### Description of the task
Using the records below, give the number of lines where the word "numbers" appears, with no further output.

### Given entries
= = = = = = =

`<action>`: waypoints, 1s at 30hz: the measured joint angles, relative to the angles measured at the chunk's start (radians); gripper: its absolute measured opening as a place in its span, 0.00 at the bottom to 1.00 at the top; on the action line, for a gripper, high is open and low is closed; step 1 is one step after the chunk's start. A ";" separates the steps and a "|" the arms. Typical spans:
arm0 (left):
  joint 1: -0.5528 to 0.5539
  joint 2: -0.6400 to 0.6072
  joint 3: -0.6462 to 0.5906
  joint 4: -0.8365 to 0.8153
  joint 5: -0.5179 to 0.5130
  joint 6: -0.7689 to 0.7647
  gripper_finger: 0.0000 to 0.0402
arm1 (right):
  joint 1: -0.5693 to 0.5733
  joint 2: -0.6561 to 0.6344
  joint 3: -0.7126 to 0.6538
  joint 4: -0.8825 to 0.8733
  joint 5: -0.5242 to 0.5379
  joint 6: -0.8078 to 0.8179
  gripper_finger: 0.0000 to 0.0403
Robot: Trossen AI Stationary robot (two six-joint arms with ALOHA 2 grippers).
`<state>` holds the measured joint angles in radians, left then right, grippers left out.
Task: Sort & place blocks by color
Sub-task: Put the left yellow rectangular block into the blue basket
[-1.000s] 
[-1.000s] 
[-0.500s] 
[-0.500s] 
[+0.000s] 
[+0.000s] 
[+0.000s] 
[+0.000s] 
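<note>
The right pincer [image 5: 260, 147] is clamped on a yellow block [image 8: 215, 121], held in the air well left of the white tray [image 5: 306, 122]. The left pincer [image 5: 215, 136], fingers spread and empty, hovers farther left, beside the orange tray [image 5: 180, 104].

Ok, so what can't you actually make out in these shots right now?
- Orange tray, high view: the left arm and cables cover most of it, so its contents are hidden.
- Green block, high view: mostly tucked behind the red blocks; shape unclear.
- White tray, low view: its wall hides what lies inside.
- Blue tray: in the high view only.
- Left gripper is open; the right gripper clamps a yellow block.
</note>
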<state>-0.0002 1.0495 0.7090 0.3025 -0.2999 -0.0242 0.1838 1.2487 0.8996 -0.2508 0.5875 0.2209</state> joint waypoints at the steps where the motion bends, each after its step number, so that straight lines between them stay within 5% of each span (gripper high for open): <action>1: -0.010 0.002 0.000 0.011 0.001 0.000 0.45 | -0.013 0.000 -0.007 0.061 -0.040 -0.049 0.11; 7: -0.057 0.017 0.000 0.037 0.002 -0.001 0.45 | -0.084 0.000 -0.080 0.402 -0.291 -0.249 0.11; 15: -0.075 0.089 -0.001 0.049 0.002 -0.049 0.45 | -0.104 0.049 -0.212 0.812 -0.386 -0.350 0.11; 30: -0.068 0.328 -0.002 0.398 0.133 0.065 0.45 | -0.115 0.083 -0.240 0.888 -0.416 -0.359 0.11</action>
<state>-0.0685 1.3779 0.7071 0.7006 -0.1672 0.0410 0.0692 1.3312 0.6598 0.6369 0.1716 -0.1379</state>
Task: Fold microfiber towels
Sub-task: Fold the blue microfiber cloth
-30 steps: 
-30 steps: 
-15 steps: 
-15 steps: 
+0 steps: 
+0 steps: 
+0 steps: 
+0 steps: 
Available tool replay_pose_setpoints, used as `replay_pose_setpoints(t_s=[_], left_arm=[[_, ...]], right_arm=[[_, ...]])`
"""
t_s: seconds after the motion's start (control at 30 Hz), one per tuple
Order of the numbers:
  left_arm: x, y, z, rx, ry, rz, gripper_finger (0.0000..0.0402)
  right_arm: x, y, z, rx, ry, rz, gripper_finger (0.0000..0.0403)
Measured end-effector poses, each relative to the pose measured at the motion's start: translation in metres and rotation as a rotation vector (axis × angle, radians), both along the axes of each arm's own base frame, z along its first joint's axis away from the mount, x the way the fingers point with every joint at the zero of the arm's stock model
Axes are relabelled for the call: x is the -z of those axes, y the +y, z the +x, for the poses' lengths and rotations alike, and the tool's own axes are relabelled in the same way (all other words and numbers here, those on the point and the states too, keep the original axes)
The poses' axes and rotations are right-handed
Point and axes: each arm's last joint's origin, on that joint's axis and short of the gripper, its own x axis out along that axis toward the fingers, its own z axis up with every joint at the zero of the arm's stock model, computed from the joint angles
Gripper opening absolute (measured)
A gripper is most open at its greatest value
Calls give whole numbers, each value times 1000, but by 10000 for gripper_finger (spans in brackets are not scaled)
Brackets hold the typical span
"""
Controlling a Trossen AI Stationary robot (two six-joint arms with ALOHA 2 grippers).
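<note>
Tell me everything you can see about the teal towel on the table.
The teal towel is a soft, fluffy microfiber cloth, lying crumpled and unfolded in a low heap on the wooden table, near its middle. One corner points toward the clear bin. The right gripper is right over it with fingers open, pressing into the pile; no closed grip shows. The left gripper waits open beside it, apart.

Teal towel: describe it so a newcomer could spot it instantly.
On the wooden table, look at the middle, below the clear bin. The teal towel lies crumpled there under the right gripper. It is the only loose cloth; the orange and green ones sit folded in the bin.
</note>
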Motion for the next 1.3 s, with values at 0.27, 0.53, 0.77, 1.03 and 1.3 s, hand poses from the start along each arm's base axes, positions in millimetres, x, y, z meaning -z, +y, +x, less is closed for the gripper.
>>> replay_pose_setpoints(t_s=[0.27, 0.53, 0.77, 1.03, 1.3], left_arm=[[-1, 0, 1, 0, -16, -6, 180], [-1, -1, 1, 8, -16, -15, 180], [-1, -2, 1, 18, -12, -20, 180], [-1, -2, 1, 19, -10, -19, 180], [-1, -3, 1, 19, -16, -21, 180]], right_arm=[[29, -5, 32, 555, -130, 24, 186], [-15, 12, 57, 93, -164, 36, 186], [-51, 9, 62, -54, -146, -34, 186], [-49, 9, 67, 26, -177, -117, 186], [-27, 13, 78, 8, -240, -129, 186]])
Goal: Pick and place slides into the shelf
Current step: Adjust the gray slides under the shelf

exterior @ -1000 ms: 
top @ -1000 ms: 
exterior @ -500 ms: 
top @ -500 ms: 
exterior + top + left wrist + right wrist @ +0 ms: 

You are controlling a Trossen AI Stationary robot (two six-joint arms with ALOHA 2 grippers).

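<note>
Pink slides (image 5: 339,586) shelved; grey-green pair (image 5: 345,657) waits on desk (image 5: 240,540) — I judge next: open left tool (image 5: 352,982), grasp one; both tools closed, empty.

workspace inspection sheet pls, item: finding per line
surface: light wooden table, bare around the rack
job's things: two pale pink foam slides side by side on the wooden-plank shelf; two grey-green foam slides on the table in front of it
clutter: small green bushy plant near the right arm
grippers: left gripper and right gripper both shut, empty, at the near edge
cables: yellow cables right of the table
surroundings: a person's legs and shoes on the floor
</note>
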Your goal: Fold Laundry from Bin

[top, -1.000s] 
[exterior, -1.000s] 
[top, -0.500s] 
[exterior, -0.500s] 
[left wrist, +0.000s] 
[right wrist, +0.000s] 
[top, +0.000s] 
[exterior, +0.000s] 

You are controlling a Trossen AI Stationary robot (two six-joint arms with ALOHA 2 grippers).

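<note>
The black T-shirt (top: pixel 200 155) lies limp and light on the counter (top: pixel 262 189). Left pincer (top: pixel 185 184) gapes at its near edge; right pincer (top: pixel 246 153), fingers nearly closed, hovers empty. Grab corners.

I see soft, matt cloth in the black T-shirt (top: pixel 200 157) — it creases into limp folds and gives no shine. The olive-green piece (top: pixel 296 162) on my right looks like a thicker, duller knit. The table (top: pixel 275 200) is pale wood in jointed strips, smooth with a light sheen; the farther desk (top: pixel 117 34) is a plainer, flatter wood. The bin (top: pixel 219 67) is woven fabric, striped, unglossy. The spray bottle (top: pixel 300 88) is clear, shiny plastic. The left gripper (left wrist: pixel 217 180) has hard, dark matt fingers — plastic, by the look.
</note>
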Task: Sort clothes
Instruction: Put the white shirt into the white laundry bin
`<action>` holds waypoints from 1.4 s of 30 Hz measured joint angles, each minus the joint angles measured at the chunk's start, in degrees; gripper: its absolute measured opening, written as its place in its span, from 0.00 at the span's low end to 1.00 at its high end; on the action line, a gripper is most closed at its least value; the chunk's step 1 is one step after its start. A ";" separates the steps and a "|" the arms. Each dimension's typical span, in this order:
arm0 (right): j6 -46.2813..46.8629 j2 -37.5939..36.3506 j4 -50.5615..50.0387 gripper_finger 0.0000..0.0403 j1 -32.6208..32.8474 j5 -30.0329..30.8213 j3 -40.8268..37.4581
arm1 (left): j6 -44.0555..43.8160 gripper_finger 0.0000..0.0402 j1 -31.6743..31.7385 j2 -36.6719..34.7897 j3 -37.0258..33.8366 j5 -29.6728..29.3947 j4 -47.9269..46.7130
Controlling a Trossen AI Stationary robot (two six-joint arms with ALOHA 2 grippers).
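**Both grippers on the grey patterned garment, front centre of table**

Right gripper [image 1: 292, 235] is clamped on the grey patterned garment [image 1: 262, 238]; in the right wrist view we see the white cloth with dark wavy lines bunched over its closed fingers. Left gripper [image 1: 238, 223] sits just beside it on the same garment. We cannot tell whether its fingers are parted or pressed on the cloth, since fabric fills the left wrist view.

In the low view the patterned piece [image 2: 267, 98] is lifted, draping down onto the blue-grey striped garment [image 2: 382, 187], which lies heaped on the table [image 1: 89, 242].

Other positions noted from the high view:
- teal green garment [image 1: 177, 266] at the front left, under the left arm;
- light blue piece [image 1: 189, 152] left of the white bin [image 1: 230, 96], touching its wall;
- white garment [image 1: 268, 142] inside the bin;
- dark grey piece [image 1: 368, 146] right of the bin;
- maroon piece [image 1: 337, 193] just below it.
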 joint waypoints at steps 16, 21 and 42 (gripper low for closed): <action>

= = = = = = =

### Solution
3